I know I am going to catch hell for this, but oh well. I found some quotes the other day tucked in a report authored by John J. Mearsheimer and Stephen M. Walt and released by the John F. Kennedy School of Government, of Harvard University. The report, The Israel Lobby and U.S. Foreign Policy, takes aim at a lot of the issues brought about by the United States’ seemingly unconditional support of Israel, since its inception. They also go further, looking at the pro-Israeli lobby that helps to foster such support within our government. It is a fascinating article, a real eye-opener to some of the positions we have taken, and the political power that this lobby wields over our Congress and President.

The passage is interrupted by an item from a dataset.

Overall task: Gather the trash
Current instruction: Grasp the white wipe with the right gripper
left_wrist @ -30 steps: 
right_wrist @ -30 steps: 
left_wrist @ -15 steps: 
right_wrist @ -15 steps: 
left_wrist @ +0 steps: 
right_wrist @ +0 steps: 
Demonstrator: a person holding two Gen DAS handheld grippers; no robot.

But the quotes I mentioned are interesting, in my humble opinion, regarding the perception of Israelis towards the Palestinian movements. It is more interesting to note that they arise from prominent Israeli politicians, some of whom were the most Zionist in their approach to a Jewish state. The quotes seem to indicate an understanding of the Palestinian cause and root of the conflict. It also implicates the Israeli people as being complicit, even accepting, of terrorism as a means to get what a group wants (this is no new news; the Zionist movement used terrorism extensively in their fight against colonial Britain). Thus, how can the state of Israel as a whole denounce the Palestinians’ motives and methods, when they are rooted in the Israeli’s own history and collective psyche? Seems a bit hypocritical to me, but I will leave you with these things to ponder on a Friday afternoon.

David Ben-Gurion: “If I were an Arab leader I would never make terms with Israel. That is natural: we have taken their country…. We come from Israel, but two thousand years ago, and that is that to them? There has been anti-Semitism, the Nazis, Hitler, Auschwitz, but was that their fault? They only see one thing: we have come here and stolen their country. Why should they accept that?”[1]

Ehud Barak: “[had I been born a Palestinian, I] would have joined a terrorist organization.”[2]

Yitzhak Shamir: “Neither Jewish ethics nor Jewish tradition can disqualify terrorism as a means of combat.”[3]


1 - Nahum Goldmann, The Jewish Paradox, trans. Steve Cox (NY: Grosset and Dunlap, 1978), p.99.

2 - Bill Maxwell, “U.S. Should Reconsider Aid to Israel,” St. Petersburg Times, December 16, 2001.

3 - Noam Chomsky, Fateful Triangle: The United States, Israel and the Palestinians (Cambridge, MA: South End Press, 1999), pp.485-486.